:: EXTRACTED RECORDS ::
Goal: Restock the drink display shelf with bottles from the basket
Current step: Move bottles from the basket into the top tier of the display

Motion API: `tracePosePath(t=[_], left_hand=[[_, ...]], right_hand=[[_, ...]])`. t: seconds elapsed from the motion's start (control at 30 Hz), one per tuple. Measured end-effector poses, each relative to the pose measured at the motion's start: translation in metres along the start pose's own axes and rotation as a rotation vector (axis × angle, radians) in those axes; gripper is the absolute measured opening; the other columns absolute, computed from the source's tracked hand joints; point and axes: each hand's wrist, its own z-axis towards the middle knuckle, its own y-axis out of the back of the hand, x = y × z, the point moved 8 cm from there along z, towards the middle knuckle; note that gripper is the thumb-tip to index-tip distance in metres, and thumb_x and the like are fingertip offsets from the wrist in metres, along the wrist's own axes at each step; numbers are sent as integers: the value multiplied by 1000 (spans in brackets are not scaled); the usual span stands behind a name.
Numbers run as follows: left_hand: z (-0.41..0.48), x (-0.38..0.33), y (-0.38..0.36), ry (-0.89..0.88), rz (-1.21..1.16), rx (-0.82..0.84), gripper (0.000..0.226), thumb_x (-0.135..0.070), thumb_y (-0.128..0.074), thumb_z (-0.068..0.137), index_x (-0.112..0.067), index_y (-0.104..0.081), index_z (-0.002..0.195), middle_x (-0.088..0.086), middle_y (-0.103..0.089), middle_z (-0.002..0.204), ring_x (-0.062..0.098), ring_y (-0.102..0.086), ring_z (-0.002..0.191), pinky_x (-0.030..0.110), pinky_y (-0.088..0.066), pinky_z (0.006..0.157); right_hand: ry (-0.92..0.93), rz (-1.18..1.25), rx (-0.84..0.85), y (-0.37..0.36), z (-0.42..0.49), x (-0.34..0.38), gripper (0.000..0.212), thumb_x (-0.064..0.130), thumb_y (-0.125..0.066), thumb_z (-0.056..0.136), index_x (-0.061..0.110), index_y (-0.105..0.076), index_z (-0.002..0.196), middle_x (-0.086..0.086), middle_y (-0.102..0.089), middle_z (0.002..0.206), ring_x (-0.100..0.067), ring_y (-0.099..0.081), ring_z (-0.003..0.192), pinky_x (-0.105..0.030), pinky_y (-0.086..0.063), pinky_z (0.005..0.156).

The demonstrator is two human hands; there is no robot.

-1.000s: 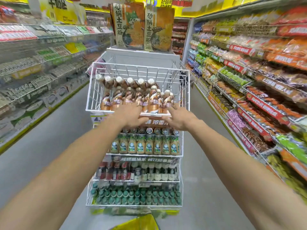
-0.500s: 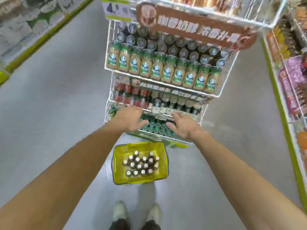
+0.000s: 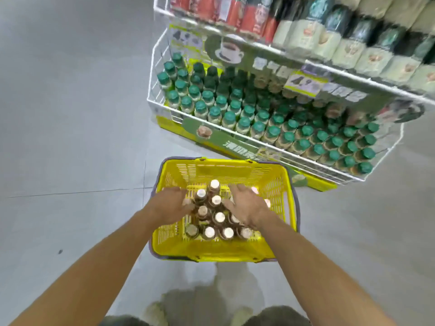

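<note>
Grey shop floor bears the yellow basket (image 3: 207, 251), its white-capped bottles (image 3: 220, 217) upright directly beneath both equally near hands: right hand (image 3: 247, 205) spread and empty, left hand (image 3: 174, 203) among the caps, grasp unclear.

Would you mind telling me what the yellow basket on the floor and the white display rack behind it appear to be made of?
The basket looks like moulded plastic, glossy yellow: slotted lattice walls, with a grey rim. The rack seems to be thin metal wire with a white coating, judging by its slender straight bars.
</note>
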Motion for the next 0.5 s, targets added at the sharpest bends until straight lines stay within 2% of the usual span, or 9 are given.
tracePosePath(t=[0.07,0.13,0.2,0.23,0.33,0.43,0.5], left_hand=[[33,17,-33,-8,-30,-21,44,-47,-48,103,-9,-60,121,16,-64,124,36,-56,124,43,-43,100],[60,32,-59,2,-36,-44,34,-42,-50,101,-12,-59,114,14,-65,123,34,-56,124,46,-41,104],[83,40,-78,-5,-45,-49,35,-37,-55,99,-11,-61,121,13,-65,128,33,-57,127,44,-45,105],[92,42,-86,-11,-47,-44,35,-34,-58,97,-11,-62,122,14,-66,127,34,-59,126,41,-48,101],[110,47,-96,2,-63,-81,28,-29,-64,91,-13,-66,114,16,-70,119,38,-62,118,38,-49,89],[115,59,-87,96,-175,-196,27,-30,-71,87,-14,-70,110,16,-73,114,39,-63,115,40,-49,87],[110,63,-74,120,-252,-269,25,-28,-75,84,-14,-73,104,14,-75,110,38,-65,112,38,-49,85]], right_hand=[[11,-8,-36,-27,45,-5,66,53,-41,108,12,-35,160,-19,-42,162,-40,-44,147,-50,-44,112],[30,16,-72,-46,82,-9,68,53,-41,108,12,-34,161,-20,-44,161,-38,-45,147,-48,-43,112],[60,52,-112,-58,110,-11,65,53,-43,108,11,-39,157,-21,-50,157,-37,-49,145,-46,-45,114],[77,69,-131,-62,120,-11,63,53,-45,107,11,-44,154,-21,-54,154,-37,-52,142,-46,-46,112],[116,158,-202,-68,139,-9,56,52,-54,105,13,-54,144,-20,-65,141,-40,-60,130,-46,-50,101],[122,274,-257,-66,145,-10,45,50,-58,104,14,-60,130,-19,-71,124,-41,-64,117,-41,-47,85],[123,356,-274,-58,139,-11,41,50,-57,104,14,-61,123,-19,-73,112,-41,-65,108,-44,-50,85]])
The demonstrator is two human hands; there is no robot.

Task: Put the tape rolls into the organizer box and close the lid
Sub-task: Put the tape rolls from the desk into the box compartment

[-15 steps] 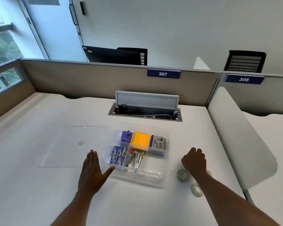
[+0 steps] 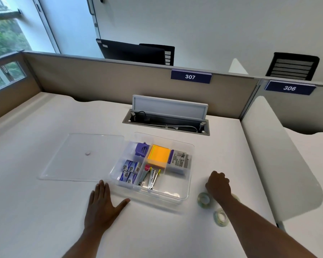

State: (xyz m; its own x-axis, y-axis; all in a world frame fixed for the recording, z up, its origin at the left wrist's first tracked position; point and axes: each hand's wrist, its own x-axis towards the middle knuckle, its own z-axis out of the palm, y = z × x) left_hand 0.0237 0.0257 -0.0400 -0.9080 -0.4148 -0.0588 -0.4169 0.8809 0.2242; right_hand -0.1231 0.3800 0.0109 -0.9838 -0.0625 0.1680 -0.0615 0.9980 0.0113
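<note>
A: Item one, tape rolls. Where are they logged?

B: Two clear rolls are seen on the desk, right of the organizer box: the near tape roll lying flat by the forearm, the middle tape roll just beside the wrist. A third pale edge is glimpsed behind the wrist; whether it is a roll cannot be told. None is yet in the box.

A: Item two, hands.

B: The right hand is curled, knuckles up, fingers folded under; whether anything is held beneath cannot be told. The left hand is laid flat, fingers spread, nothing gripped, its thumb close to the box's near-left corner.

A: Item three, lid.

B: The lid is lying flat to the left of the box, its right edge touching or just overlapping the box wall.

A: Risks to be entered?

B: A roll may be nudged by the right forearm and rolled toward the desk edge. Clear tape on a pale surface is easily overlooked, so one roll could be left out. Only the near-right compartment looks free; if rolls are stacked too high there, or dropped onto the staplers, the lid is likely to be kept from seating. The light box may be pushed if it is not steadied.
</note>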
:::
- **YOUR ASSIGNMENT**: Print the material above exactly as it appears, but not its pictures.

- **TASK RESULT**:
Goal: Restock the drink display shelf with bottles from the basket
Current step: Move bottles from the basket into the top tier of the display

Motion API: `tracePosePath(t=[_], left_hand=[[_, ...]], right_hand=[[_, ...]])`. t: seconds elapsed from the motion's start (control at 30 Hz), one per tuple. Measured end-effector poses, each relative to the pose measured at the motion's start: translation in metres along the start pose's own axes and rotation as a rotation vector (axis × angle, radians) in those axes; gripper is the absolute measured opening; the other columns absolute, computed from the source's tracked hand joints; point and axes: each hand's wrist, its own z-axis towards the middle knuckle, its own y-axis out of the back of the hand, x = y × z, the point moved 8 cm from there along z, towards the middle knuckle; note that gripper is the thumb-tip to index-tip distance in metres, and thumb_x and the like are fingertip offsets from the wrist in metres, along the wrist's own axes at each step; numbers are sent as integers: the value multiplied by 1000 (spans in brackets are not scaled); the usual span stands behind a name.
Numbers run as follows: left_hand: z (-0.41..0.48), x (-0.38..0.33), y (-0.38..0.36), ry (-0.89..0.88), rz (-1.21..1.16), rx (-0.82..0.84), gripper (0.000..0.226), thumb_x (-0.135..0.070), thumb_y (-0.128..0.074), thumb_z (-0.068..0.137), index_x (-0.112..0.067), index_y (-0.104..0.081), index_z (-0.002..0.195), middle_x (-0.088..0.086), middle_y (-0.103..0.089), middle_z (-0.002..0.204), ring_x (-0.062..0.098), ring_y (-0.102..0.086), ring_z (-0.002..0.191), pinky_x (-0.030..0.110), pinky_y (-0.088..0.066), pinky_z (0.006..0.157); right_hand: ry (-0.92..0.93), rz (-1.18..1.25), rx (-0.84..0.85), y (-0.37..0.36), z (-0.42..0.49), x (-0.34..0.38), gripper (0.000..0.212), thumb_x (-0.064..0.130), thumb_y (-0.125..0.066), thumb_z (-0.056..0.136), index_x (-0.061..0.110), index_y (-0.105..0.076), index_z (-0.002..0.196), middle_x (-0.086..0.086), middle_y (-0.102..0.089), middle_z (0.002..0.206), ring_x (-0.100..0.067), ring_y (-0.099..0.081), ring_z (-0.003..0.192), pinky_x (-0.105..0.030), pinky_y (-0.086..0.063), pinky_z (0.005..0.156).

The demonstrator is two human hands; there is no robot.

-1.000s: 
-0.500s: 
+0.000s: 

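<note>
Grey shop floor bears the yellow basket (image 3: 207, 251), its white-capped bottles (image 3: 220, 217) upright directly beneath both equally near hands: right hand (image 3: 247, 205) spread and empty, left hand (image 3: 174, 203) among the caps, grasp unclear.

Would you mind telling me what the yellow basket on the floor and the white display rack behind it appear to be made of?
The basket looks like moulded plastic, glossy yellow: slotted lattice walls, with a grey rim. The rack seems to be thin metal wire with a white coating, judging by its slender straight bars.
</note>
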Motion for the next 0.5 s, targets added at the sharpest bends until straight lines stay within 2% of the usual span, or 9 are given.
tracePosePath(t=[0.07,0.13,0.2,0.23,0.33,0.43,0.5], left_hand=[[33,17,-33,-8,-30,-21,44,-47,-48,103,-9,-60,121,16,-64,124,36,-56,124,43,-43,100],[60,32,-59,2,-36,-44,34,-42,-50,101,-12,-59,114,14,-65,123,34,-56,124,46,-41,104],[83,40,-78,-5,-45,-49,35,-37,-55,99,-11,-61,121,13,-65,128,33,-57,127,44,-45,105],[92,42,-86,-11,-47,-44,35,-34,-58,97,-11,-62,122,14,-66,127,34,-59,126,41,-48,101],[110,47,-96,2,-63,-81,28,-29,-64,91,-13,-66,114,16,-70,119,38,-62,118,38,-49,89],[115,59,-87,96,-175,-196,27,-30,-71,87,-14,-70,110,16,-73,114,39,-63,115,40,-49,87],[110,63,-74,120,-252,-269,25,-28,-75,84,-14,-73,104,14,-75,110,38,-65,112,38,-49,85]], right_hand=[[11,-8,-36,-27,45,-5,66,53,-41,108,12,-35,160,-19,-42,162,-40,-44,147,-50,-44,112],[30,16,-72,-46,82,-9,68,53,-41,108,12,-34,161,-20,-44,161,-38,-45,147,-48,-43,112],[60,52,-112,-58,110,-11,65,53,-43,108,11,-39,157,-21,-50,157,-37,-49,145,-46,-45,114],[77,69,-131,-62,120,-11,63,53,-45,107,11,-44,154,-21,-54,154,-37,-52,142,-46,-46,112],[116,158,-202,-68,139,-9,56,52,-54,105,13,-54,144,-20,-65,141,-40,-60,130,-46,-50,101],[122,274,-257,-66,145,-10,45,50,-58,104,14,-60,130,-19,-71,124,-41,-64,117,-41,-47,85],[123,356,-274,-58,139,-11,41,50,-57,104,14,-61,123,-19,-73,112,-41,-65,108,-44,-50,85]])
The demonstrator is two human hands; there is no robot.

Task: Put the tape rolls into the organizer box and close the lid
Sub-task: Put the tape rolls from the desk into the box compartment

[-15 steps] 
[+0 steps] 

State: (xyz m; its own x-axis, y-axis; all in a world frame fixed for the recording, z up, its origin at the left wrist's first tracked position; point and axes: each hand's wrist, its own x-axis towards the middle knuckle, its own z-axis out of the palm, y = z × x) left_hand 0.0237 0.0257 -0.0400 -0.9080 -0.4148 -0.0588 -0.4169 0.8809 0.2242; right_hand -0.1231 0.3800 0.0109 -0.9838 -0.0625 0.1680 -0.0615 0.9980 0.0113
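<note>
A: Item one, tape rolls. Where are they logged?

B: Two clear rolls are seen on the desk, right of the organizer box: the near tape roll lying flat by the forearm, the middle tape roll just beside the wrist. A third pale edge is glimpsed behind the wrist; whether it is a roll cannot be told. None is yet in the box.

A: Item two, hands.

B: The right hand is curled, knuckles up, fingers folded under; whether anything is held beneath cannot be told. The left hand is laid flat, fingers spread, nothing gripped, its thumb close to the box's near-left corner.

A: Item three, lid.

B: The lid is lying flat to the left of the box, its right edge touching or just overlapping the box wall.

A: Risks to be entered?

B: A roll may be nudged by the right forearm and rolled toward the desk edge. Clear tape on a pale surface is easily overlooked, so one roll could be left out. Only the near-right compartment looks free; if rolls are stacked too high there, or dropped onto the staplers, the lid is likely to be kept from seating. The light box may be pushed if it is not steadied.
</note>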

No more output will be produced.